The National Park Service works closely with other federal cooperators such as the USDA Forest Service, the Bureau of Land Management, the Bureau of Indian Affairs, and the US Fish and Wildlife Service. The USDA Natural Resource Conservation Service (NRCS) Emergency Watershed Protection (EWP) program plays an important corollary role on nonfederal land in providing flood prevention assistance to private landowners. The National Weather Service plays a key role in public notification about storms, flash floods, or potential for landslides.

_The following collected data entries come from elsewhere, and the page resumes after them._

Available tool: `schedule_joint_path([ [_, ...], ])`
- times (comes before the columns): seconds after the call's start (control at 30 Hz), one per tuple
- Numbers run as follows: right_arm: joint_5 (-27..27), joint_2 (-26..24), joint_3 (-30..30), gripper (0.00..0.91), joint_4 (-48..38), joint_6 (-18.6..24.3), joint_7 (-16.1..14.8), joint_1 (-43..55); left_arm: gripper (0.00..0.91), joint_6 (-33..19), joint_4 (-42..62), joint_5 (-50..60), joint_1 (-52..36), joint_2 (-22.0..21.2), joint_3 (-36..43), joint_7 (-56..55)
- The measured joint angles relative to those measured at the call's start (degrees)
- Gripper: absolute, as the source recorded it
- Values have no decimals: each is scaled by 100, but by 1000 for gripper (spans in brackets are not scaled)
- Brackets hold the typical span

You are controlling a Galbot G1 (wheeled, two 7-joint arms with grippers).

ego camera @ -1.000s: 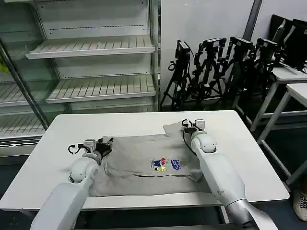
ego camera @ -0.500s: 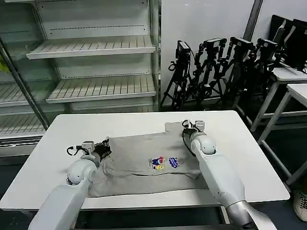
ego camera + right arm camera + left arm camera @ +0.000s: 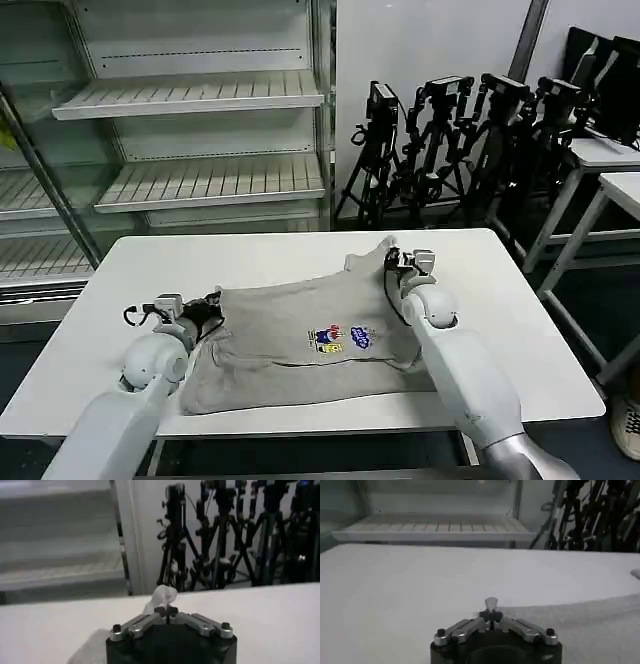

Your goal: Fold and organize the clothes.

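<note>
Both arms have shifted since a second ago: the left tool (image 3: 205,310) has slid outward toward 9 o'clock along the counter (image 3: 110,290), and the right tool (image 3: 393,258) has risen a little toward 12 o'clock, drawing its corner of the T-shirt (image 3: 300,345) up into a small peak. The shirt's left edge has followed the left tool, so the cloth now lies stretched wider between the two grips and its far edge slopes upward from left to right.

In the left wrist view the left tool (image 3: 491,611) is pinched tight with a small tuft of grey cloth poking out between its tips, low over the white counter. In the right wrist view the right tool (image 3: 166,609) is likewise clamped narrow on a bunched bit of fabric that stands above the tips.

This reads as the spreading or lifting stage before a fold: the shirt is held by two far corners, at about 9 o'clock and 1 o'clock of the garment, and the fold itself does not look made yet. The near hem rests on the counter close to its front edge, with the coloured chest print (image 3: 345,340) facing up near the middle.

By count: one T-shirt, one chest print, two tools, both holding cloth, and one counter. Behind it stand a shelving unit (image 3: 190,100) and a row of tripods (image 3: 470,140); their exact number is hard to tell.
</note>
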Motion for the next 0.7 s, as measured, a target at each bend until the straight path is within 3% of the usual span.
schedule_joint_path([
  [0.37, -149, -549, 363, 0, 1535, 183, -66, -1054, 10, -18, -1063, -15, 577, 295, -352, 18],
  [0.7, -449, -877, 999, 0, 2876, 305, -189, -2575, 10, -87, -2064, 457, 1567, 288, -496, 29],
])
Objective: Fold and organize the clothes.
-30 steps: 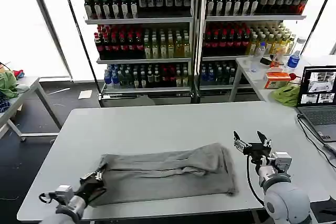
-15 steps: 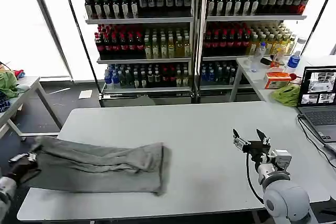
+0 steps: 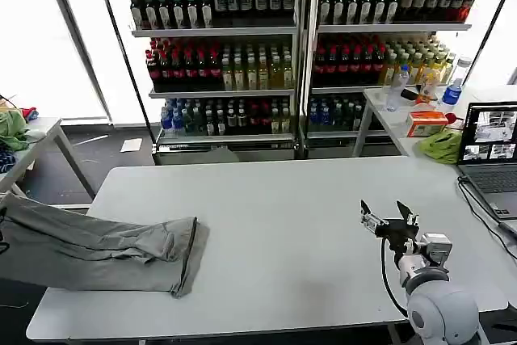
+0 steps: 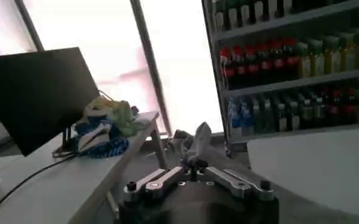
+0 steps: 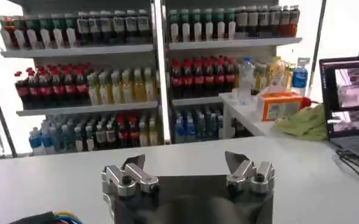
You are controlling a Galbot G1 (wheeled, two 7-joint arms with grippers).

Burned Area Rehabilitation (BAR)

The BAR program provides funding for non-emergency post-fire rehabilitation and vegetation restoration projects. The intent is to improve lands directly damaged by a wildfire or to restore or establish healthy, stable ecosystems in the burned area. Common treatments include:

  • Chemical, manual, and mechanical removal of invasive species
  • Planting of native and nonnative species to restore or establish a healthy, stable ecosystem
  • Reestablishing burned habitat
  • Reestablishing native tree species lost in fire
  • Repairing or replacing fire damage to minor operating facilities such as campgrounds, interpretive signs and exhibits, shade shelters, fences, and wildlife guzzlers

Rehabilitation may not include the planning or replacement of major infrastructure, such as visitor centers. The funds are competitively distributed and limited by the amount that is appropriated.